Destination: Graduation, which helps students overcome non-academic barriers such as financial emergencies, has assisted almost 800 students since launching its pilot program in 2015. Kleinberger said the average age of students served is 31, and the majority of them are minorities, female, and balancing multiple responsibilities.

“This is not an 18 year old with parental support and a safety net,” Kleinberger said.

The project has so far produced impressive results.  Of the 798 students they have assisted, 83% have persisted to their second year, higher than the rate for all Seminole State College students (71%).

Michelle Zech, human resources business partner for Lee Health, spoke about teaming up with Southwest Florida-based FutureMakers Coalition to address a need in her industry and in the LCAN’s five-county coverage area.

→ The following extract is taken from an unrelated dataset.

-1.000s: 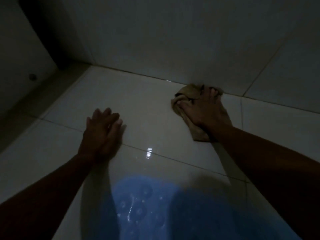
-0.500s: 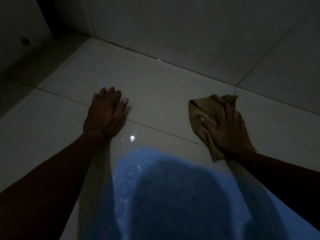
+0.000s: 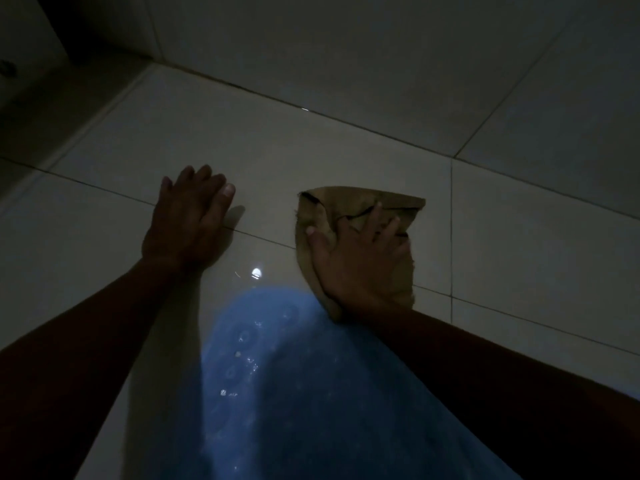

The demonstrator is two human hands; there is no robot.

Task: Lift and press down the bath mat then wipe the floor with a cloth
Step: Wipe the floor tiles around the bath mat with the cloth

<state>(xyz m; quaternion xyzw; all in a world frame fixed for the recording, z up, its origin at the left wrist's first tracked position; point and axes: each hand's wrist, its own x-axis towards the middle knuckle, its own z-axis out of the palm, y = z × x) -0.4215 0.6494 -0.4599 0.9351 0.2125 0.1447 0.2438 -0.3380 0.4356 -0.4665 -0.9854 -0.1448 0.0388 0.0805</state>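
Around: grey tiled wall [image 3: 346, 64] ahead; blue plastic bath mat [image 3: 277, 375] nearest us.
Hands: our left hand [image 3: 188, 216] flat, empty, on white floor [image 3: 242, 150]; right hand [image 3: 356, 258] flat, pressing crumpled tan cloth [image 3: 346, 202] at mat's edge.
Change: we pulled cloth back from wall.

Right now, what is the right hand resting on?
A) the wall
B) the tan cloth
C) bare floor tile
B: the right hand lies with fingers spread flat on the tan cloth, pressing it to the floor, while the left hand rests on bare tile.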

“We were losing the battle in finding and retaining certified nursing assistants, and technical colleges were struggling to fill those classes,” Zech said.

To address that need, FutureMakers partnered with Lee Health, CareerSource Southwest Florida, Southwest Florida Community Foundation, and area technical colleges to provide better coordination, funding, and other resources necessary to bolster the CNA program. To that end, the county hosted an informational event in January 2016.

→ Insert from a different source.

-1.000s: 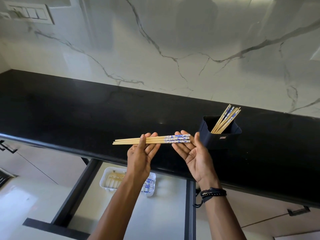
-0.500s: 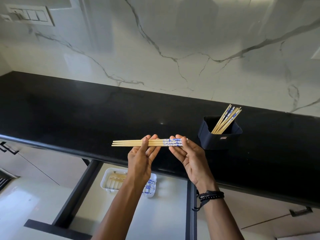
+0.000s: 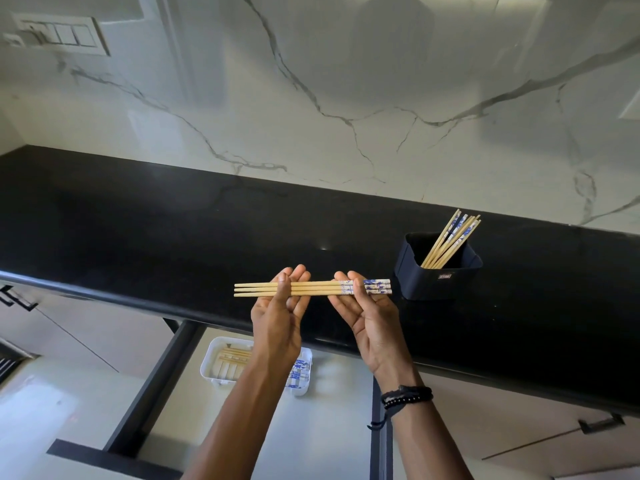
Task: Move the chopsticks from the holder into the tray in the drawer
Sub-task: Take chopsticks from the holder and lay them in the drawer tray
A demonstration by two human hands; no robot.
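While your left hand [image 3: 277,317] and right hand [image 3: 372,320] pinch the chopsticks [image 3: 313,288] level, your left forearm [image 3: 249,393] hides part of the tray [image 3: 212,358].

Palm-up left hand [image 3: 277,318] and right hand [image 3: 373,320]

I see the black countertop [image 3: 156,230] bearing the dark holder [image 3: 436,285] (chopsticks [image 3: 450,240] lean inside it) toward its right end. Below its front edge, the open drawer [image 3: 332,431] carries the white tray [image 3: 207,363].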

“Fifty seven individuals showed up, which blew our minds because we were expecting four,” Zech said.

Zech added that the number of open CNA positions at Lee Health fell from 90 to 13 after a year and a half.  In describing the reasons this particular initiative succeeded, Zech also encapsulated the spirit of all statewide efforts to improve postsecondary attainment.

“We have found that collaboration is key,” she said.

The presentations were well-received by the committee members, who commented on the need in Florida to improve student outcomes through the kinds of community partnerships the panelists described.

“I want to congratulate the four of you for an outstanding presentation today to us,” said Rep. Charles Clemons, R-Newberry.  “As a college administrator, I’m always moved and touched by some of the very compelling stories of our nontraditional students who face many, many more obstacles than our traditional students do.  They are working, they have children, they have illnesses, they have $500 cars that is their only form of transportation to their job, which is the key to their education.”

“Government is not meant to be the answer to everybody’s problem,” said Rep. Mel Ponder, R-Destin. “I love that you’ve taken the reigns to set the standard for your region to bring about transformation.”

“First of all I want to thank you all for your presentations and the overall concept of breaking down silos and integrating partnerships that have measurable outcomes, [which] can be a significant challenge,” said Rep. Ramon Alexander, D-Tallahassee. “I appreciate you all doing that.”

A video recording of the presentation can be viewed on the Florida Channel website, with slides available through the Florida House of Representatives archive.

Pictured (left to right):  Laurie Meggesin, Executive Director, Florida College Access Network; Jennifer McFarren, Community Development Representative, Gulf Power Company and Achieve Escambia partner; Michelle Zech, Human Resources Business Partner, Lee Health and FutureMakers Coalition partner; Jessica Kleinberger, Destination Graduation Manager, Heart of Florida United Way and Central Florida College Access Network partner; Nicole Washington, Higher Education Policy Consultant, Lumina Foundation.